Astronomers are hearing screams from the sun. When the sun is active, a Coronal Mass Ejection (CME) can be launched off the surface of the sun and head toward Earth. This mass of plasma races outward at millions of miles an hour. CMEs aimed toward Earth can impact our atmosphere, with a number of consequences.
CMEs cause aurora, or the southern and northern lights, when they spill their energy into our atmosphere and excite particles in Earth's magnetic field. They can also cause power disruptions and blackouts. Besides causing geomagnetic storms, CMEs can cause radiation storms, which are dangerous for astronauts and damaging to spacecraft. These storms can administer high doses of radiation to astronauts living and working in space and disable communications satellites and other space-borne equipment.
When a CME rushes away from the sun, it plows into the solar wind, a lighter and slower stream of plasma constantly blowing from our nearest star. As the CME smashes into the solar wind, it causes a shock wave. A large enough shock wave will accelerate the electrically charged particles in the solar wind and give birth to the radiation storm.

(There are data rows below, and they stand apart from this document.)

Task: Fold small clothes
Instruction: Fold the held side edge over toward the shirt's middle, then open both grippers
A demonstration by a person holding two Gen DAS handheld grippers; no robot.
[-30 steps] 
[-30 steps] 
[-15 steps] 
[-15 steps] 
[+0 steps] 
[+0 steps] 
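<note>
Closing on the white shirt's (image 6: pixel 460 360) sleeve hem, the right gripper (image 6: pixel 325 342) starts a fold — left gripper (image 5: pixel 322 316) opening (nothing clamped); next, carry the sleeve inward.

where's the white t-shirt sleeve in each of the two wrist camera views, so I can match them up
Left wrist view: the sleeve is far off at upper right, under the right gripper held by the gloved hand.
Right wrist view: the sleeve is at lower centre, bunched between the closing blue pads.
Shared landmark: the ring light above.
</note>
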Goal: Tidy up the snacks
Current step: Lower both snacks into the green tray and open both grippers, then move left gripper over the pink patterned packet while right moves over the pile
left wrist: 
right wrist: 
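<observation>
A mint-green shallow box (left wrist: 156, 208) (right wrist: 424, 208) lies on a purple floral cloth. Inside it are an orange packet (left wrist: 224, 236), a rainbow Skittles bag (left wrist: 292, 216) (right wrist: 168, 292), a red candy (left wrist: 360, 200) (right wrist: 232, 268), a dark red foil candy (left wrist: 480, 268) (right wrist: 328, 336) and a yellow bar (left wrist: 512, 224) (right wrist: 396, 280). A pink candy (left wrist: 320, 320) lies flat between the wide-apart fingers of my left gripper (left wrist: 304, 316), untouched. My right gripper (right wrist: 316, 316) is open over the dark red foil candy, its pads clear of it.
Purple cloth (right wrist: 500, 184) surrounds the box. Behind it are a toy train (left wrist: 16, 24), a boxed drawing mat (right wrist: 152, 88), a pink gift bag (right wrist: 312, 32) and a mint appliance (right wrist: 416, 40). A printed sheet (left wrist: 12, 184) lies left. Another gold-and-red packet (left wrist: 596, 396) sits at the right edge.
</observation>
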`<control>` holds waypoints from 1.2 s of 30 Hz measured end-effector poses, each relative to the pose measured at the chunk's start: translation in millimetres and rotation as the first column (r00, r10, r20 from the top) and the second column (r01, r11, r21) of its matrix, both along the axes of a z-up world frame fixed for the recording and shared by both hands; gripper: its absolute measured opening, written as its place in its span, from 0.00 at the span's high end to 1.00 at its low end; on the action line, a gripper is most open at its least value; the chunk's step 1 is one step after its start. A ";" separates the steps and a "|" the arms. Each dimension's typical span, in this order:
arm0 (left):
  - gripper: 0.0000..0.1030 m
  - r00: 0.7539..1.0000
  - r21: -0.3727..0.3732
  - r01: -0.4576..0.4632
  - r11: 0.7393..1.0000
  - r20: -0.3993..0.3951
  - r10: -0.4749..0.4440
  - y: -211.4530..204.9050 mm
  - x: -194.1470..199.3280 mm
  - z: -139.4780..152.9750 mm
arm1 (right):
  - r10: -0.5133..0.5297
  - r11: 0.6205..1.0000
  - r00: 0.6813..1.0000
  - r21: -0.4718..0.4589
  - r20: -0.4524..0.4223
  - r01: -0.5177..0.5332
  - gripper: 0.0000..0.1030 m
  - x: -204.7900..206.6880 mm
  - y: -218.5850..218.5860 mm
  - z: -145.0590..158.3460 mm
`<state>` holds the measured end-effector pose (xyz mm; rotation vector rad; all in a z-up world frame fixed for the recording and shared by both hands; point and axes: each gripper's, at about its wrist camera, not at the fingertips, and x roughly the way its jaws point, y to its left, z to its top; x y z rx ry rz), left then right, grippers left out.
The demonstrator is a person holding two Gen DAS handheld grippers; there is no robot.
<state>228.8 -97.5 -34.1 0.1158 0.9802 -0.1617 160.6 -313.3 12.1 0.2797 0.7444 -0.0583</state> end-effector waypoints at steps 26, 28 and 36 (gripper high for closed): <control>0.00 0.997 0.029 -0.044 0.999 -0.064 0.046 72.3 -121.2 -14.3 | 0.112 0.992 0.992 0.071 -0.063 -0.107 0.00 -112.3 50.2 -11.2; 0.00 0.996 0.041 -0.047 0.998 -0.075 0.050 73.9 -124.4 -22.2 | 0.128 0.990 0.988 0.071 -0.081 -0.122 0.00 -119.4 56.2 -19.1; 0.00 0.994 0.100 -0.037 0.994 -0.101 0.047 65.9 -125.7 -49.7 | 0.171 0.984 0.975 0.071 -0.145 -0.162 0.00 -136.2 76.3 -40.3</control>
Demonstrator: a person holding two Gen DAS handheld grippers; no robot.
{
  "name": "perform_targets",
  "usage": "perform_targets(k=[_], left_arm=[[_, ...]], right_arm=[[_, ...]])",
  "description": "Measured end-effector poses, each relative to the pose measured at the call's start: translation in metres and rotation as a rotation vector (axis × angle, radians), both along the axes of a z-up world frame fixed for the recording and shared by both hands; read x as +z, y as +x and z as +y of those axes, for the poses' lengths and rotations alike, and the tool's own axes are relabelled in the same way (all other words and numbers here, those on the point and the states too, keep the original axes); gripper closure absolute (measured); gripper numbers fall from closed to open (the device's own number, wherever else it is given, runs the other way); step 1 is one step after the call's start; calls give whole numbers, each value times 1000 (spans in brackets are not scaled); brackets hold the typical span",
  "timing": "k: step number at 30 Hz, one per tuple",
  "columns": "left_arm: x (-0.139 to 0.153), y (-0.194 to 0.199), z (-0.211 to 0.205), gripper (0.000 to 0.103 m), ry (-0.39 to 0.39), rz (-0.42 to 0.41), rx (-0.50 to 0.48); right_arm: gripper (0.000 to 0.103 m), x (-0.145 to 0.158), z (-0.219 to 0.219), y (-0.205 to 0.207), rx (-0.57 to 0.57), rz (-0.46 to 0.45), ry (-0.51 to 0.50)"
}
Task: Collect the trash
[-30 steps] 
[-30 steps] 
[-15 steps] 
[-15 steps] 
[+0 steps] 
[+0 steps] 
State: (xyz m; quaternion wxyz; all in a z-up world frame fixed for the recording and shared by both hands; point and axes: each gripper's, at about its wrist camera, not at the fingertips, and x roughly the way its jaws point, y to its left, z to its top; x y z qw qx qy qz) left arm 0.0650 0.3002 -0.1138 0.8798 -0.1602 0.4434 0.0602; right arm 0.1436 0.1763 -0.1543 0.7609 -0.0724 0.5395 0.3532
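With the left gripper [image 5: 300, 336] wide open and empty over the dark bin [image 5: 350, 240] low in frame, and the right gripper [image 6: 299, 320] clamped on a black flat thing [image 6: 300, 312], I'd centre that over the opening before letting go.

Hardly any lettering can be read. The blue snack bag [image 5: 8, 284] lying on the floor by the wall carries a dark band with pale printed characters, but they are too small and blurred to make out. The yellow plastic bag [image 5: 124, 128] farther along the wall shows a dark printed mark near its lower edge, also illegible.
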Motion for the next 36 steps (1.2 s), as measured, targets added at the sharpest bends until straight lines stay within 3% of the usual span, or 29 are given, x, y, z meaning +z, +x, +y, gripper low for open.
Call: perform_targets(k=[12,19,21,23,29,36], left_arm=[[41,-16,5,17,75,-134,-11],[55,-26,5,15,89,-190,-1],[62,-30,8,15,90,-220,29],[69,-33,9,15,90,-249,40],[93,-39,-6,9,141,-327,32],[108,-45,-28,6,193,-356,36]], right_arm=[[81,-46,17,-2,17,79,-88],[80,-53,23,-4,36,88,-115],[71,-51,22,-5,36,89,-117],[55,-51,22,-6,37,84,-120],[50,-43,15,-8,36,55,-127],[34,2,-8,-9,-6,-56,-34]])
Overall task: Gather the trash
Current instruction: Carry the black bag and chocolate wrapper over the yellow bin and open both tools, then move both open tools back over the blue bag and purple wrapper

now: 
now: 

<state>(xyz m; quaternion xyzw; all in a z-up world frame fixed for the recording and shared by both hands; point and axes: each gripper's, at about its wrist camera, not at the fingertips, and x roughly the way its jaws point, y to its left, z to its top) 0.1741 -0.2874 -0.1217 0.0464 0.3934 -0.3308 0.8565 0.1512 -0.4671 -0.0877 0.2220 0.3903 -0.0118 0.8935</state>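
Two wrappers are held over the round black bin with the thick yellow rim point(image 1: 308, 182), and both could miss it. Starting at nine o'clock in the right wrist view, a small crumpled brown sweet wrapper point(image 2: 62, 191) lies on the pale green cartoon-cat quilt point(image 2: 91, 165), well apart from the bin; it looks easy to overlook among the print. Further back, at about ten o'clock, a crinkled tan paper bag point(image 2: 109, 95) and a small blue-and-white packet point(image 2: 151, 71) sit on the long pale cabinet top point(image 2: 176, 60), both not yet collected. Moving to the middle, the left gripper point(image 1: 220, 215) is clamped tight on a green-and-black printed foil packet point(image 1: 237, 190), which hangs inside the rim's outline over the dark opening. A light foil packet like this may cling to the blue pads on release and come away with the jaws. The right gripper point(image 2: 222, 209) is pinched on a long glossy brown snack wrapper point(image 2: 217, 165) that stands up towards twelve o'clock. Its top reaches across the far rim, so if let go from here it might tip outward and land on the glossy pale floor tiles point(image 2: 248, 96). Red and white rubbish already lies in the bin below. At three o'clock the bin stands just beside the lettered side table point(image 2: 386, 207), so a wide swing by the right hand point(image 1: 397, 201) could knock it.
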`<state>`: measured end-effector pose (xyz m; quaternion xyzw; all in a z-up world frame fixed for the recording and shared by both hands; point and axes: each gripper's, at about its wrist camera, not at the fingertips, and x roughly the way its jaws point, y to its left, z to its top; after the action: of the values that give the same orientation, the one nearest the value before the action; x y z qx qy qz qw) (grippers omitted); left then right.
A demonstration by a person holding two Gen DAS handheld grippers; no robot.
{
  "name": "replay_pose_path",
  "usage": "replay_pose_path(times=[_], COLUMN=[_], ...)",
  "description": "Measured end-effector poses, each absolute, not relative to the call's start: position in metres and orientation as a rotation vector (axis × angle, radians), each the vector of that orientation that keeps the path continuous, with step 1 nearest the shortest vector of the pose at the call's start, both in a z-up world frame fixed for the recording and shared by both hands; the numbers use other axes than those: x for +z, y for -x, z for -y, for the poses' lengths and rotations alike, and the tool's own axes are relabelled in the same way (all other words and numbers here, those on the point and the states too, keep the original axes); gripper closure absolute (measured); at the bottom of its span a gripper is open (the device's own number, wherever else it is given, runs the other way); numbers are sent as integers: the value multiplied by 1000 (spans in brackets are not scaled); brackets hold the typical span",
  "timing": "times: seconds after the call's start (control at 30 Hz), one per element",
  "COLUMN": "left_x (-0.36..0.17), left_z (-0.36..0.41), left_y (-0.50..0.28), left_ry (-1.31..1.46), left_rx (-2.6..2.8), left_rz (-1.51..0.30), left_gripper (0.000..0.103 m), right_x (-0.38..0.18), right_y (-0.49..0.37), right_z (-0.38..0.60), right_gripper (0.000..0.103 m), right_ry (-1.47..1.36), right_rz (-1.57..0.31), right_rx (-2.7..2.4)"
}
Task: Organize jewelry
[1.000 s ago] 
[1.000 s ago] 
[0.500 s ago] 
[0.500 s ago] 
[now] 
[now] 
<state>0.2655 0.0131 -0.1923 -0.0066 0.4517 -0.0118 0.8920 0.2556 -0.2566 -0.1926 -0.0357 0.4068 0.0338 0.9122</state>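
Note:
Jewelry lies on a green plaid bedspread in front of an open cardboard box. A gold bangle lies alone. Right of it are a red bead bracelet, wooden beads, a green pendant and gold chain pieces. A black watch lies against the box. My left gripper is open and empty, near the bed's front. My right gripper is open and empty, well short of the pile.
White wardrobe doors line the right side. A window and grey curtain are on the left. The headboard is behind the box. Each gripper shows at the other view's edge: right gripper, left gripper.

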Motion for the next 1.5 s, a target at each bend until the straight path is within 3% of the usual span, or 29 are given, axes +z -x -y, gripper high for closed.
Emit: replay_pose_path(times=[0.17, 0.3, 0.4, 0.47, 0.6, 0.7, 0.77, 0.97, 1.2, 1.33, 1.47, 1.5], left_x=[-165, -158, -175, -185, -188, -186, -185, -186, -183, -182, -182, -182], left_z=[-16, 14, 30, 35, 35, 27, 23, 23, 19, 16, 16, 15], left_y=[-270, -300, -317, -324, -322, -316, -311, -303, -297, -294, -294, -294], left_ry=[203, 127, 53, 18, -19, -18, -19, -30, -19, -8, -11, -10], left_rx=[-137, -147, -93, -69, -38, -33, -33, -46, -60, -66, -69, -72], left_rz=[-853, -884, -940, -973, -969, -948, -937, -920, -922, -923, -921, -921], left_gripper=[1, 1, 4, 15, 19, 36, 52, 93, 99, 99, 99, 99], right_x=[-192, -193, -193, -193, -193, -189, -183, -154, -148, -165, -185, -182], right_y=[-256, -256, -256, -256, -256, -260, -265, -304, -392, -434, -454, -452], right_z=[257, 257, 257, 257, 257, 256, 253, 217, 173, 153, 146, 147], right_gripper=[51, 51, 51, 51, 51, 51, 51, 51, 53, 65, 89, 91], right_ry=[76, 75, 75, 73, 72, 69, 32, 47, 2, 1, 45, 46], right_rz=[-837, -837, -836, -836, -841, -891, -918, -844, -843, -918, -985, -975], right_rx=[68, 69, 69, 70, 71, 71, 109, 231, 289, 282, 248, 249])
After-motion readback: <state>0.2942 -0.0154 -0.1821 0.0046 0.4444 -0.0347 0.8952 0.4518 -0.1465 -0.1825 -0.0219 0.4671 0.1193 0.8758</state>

Because not all CMEs create a shock wave large enough to trigger radiation storms, scientists have been looking for a signal to tell them which ones will or won't. Dr. Natchimuthuk Gopalswamy of NASA's Goddard Space Flight Center and his team have identified "screams" in radio waves caused by the CMEs impacting the solar wind. They discovered the storms that screamed, or were "radio loud," produced radiation storms, while CMEs without a radio signal failed to generate that kind of storm.
"We can use a CME's radio noise to give warning that it is generating a radiation storm that will hit us soon," Gopalswamy said. "This will give astronauts and satellite operators anywhere between a few tens of minutes to a couple hours to prepare, depending on how fast the particles are moving."
The team made their discovery by poring over nine years of observations made by the SOHO and Wind spacecraft. The SOHO instrument sees CMEs and their radiation, while Wind detects the CME's radio signal.
They discovered that the scream-producing CMEs came off of the equatorial areas of the sun that were most in line with Earth, while the quiet CMEs came from the edges of the sun. This observation seems to indicate that we will only get radiation storms from the CMEs that are directly in line with Earth. However, as astronauts venture beyond Earth to Mars or elsewhere, they will need a device to signal screams and radiation storms that might be headed their way.